* _WHAT YOU WILL DO_: Where in the data below does the word "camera" appear? Copy every line that has it.

* _DATA_:
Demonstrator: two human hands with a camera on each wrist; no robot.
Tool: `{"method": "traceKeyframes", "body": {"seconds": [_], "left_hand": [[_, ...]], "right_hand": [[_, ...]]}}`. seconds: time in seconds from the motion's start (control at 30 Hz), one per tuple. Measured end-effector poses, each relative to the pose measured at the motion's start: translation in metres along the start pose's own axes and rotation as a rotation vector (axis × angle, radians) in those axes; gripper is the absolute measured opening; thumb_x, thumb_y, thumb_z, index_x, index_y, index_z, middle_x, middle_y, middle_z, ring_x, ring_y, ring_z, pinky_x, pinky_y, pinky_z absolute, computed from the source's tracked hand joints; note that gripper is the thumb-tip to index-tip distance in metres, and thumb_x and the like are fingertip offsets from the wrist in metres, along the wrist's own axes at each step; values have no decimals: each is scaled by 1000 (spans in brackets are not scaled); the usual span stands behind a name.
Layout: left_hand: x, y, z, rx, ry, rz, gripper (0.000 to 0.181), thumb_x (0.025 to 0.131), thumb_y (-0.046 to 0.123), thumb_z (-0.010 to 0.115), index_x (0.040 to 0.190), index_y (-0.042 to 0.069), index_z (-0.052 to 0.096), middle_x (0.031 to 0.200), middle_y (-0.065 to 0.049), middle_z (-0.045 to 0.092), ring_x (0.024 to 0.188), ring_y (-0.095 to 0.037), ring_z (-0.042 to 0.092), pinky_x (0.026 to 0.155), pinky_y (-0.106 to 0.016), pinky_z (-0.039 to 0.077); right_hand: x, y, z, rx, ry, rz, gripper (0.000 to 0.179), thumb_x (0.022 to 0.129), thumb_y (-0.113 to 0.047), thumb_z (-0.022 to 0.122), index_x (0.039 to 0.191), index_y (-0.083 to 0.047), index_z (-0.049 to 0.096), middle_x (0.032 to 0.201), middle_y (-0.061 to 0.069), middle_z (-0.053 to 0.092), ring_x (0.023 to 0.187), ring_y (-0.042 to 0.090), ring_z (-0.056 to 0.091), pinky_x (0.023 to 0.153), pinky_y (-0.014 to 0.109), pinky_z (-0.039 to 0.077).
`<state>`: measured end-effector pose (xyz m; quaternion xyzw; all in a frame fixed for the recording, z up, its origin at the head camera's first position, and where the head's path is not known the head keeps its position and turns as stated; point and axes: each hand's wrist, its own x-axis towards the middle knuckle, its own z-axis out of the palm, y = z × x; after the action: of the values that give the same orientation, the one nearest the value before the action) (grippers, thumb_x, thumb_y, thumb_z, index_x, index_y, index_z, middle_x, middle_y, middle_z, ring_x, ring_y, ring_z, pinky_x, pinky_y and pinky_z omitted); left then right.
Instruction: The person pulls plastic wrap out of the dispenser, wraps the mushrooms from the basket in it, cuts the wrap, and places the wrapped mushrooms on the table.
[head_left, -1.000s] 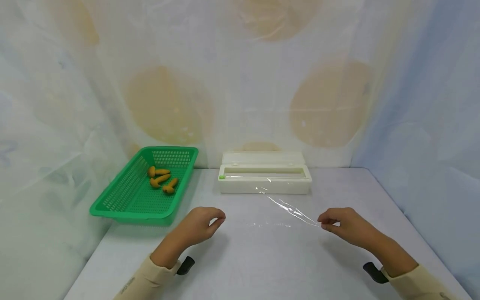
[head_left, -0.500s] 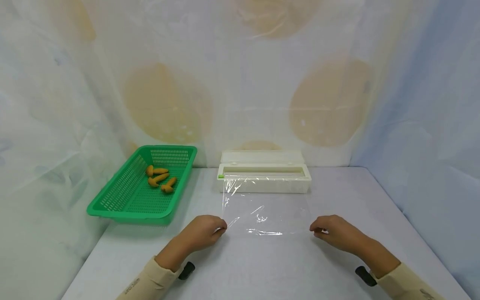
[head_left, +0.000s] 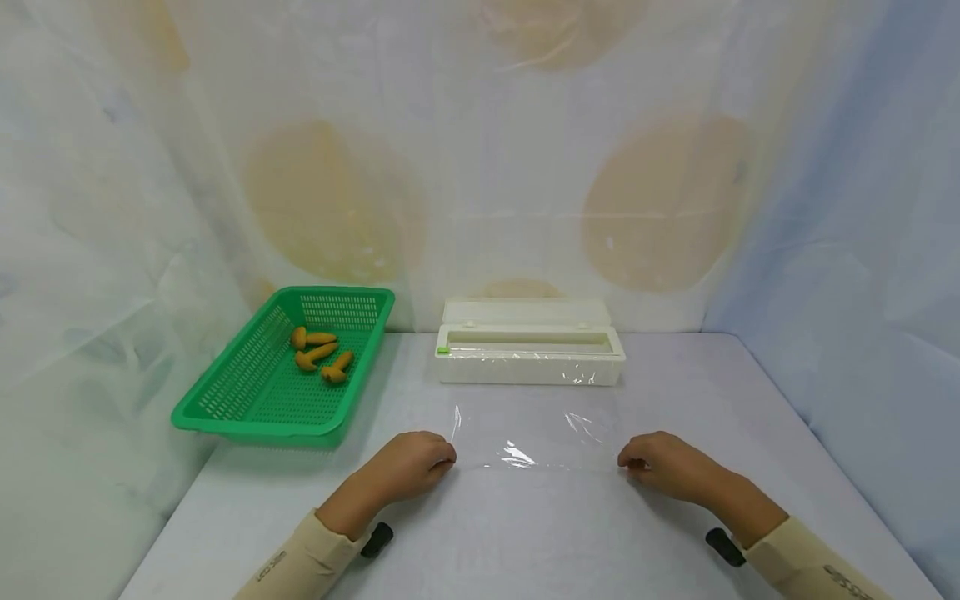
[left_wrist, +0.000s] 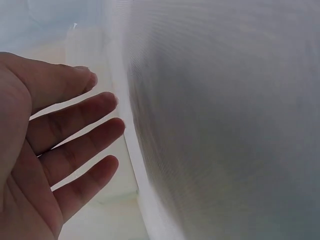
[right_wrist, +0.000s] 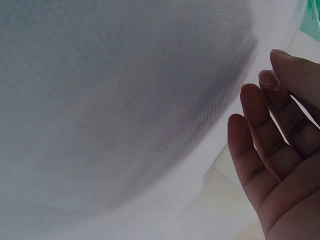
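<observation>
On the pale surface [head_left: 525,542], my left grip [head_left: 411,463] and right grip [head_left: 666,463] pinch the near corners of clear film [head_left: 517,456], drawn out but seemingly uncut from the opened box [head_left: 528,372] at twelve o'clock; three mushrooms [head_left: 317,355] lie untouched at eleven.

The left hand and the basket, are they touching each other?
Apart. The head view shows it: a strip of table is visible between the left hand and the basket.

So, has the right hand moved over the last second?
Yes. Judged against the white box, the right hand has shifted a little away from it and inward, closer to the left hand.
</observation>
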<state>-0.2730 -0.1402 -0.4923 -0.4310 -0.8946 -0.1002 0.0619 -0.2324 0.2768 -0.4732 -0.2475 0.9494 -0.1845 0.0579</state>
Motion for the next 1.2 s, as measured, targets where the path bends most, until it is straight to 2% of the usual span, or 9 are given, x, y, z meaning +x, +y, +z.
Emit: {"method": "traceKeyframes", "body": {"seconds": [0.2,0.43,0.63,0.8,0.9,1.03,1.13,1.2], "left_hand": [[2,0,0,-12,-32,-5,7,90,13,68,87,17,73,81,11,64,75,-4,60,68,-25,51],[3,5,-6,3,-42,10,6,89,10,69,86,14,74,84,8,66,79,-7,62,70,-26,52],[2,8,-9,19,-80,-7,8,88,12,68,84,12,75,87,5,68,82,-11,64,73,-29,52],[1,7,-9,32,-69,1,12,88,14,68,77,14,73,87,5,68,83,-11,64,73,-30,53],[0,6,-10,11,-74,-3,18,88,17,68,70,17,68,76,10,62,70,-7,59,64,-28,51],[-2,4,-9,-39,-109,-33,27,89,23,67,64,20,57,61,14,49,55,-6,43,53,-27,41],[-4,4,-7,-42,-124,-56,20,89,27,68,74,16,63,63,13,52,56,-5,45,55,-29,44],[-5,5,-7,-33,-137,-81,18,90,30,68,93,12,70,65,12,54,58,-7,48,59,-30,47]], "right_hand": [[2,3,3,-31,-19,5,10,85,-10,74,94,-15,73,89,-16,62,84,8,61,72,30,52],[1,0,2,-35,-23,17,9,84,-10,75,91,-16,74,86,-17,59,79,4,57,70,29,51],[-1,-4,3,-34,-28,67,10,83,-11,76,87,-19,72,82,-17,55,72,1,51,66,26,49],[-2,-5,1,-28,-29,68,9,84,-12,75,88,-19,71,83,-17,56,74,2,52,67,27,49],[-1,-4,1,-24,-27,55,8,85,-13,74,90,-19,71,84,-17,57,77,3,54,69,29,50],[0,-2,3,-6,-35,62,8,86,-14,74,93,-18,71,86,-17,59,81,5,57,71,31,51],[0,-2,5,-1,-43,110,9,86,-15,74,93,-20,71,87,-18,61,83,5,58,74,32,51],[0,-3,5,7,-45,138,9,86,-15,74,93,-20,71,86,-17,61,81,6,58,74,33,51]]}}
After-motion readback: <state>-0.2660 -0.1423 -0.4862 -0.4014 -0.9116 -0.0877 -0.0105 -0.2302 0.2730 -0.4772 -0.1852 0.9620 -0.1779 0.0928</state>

* _EXPECTED OUTPUT_:
Demonstrator: two human hands with a camera on each wrist; no robot.
`<state>`: measured end-effector pose (xyz m; quaternion xyzw; all in a frame fixed for the recording, z up, its origin at the head camera's first position, and where the head's path is not known the head keeps its position and turns as stated; point and axes: each hand's wrist, its own x-axis towards the middle knuckle, its own z-axis out of the palm, y = z × x; after the action: of the values that give the same orientation, the one nearest the value before the action) (grippers, thumb_x, thumb_y, thumb_z, index_x, index_y, index_z, middle_x, middle_y, middle_z, ring_x, ring_y, ring_z, pinky_x, pinky_y and pinky_z omitted); left then right.

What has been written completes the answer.